▶ TASK DIRECTIONS:
Quote all of the data that follows exactly as written, skipping the images.
----------
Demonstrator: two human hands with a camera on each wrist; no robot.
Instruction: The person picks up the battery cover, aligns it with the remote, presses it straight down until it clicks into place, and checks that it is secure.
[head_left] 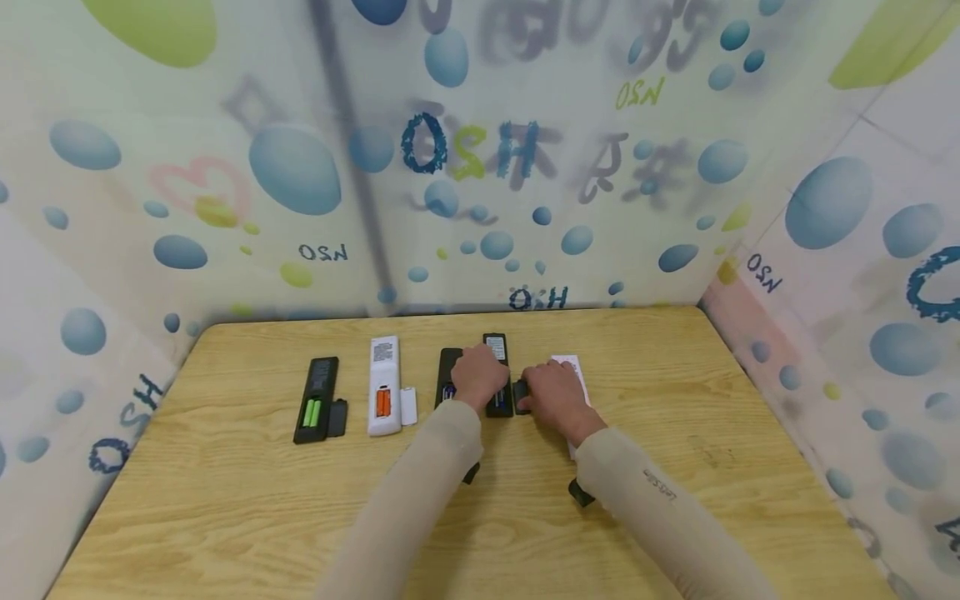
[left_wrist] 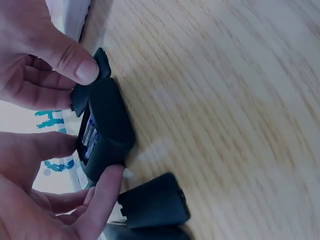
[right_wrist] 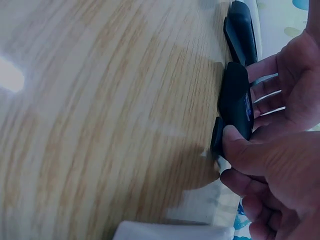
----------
▶ SOLUTION TO THIS TASK:
Demonstrator: two human hands with a camera on each wrist; no robot.
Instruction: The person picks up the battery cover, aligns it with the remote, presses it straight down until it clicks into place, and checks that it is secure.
[head_left] 
[left_wrist] 
[right_wrist] 

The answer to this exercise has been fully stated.